Python developers building machine learning models often interact with GPUs “indirectly” through frameworks like PyTorch, TensorFlow, and JAX. Because these frameworks abstract away low-level behavior, it’s easy to assume that GPU execution works like CPU execution—deterministic, sequential, and predictable. In practice, the GPU is running an entirely different execution model, with its own scheduling rules, memory hierarchies, precision trade-offs, and parallelism strategies. These differences can lead to surprising behaviors: sudden slowdowns, unexpected memory spikes, kernel launch bottlenecks, and accuracy drift when switching hardware.

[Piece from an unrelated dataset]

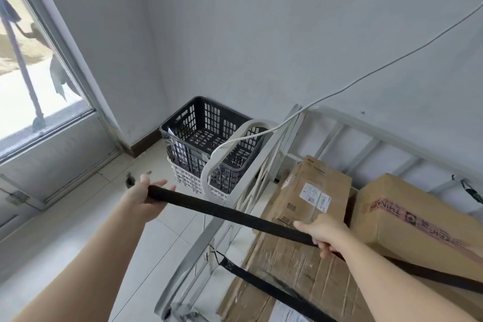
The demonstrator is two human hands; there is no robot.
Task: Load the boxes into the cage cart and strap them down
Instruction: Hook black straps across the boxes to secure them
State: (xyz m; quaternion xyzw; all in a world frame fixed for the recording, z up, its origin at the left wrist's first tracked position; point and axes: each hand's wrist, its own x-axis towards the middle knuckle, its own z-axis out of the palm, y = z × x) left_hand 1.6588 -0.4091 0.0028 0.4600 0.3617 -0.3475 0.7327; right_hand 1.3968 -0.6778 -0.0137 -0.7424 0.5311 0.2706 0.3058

This talk offers a practical, developer-friendly introduction to the hardware concepts that directly impact Python-based AI workloads. You don’t need background in computer architecture; instead, the session focuses on the small set of hardware ideas that make the biggest difference when building or deploying machine learning models.
We will walk through how GPU memory is structured, why kernel launches behave differently from Python function calls, how floating-point math on GPUs differs from CPUs, and why the same Python code behaves differently across GPU generations or SDK versions. Along the way, we’ll connect these concepts to real examples in PyTorch and TensorFlow, demonstrating how awareness of hardware behavior can improve performance, stability, and debugging outcomes.
The aim of this session is not to turn Python developers into hardware experts, but to give them the mental models they need to reason about GPU behavior in a practical, Python-centered way.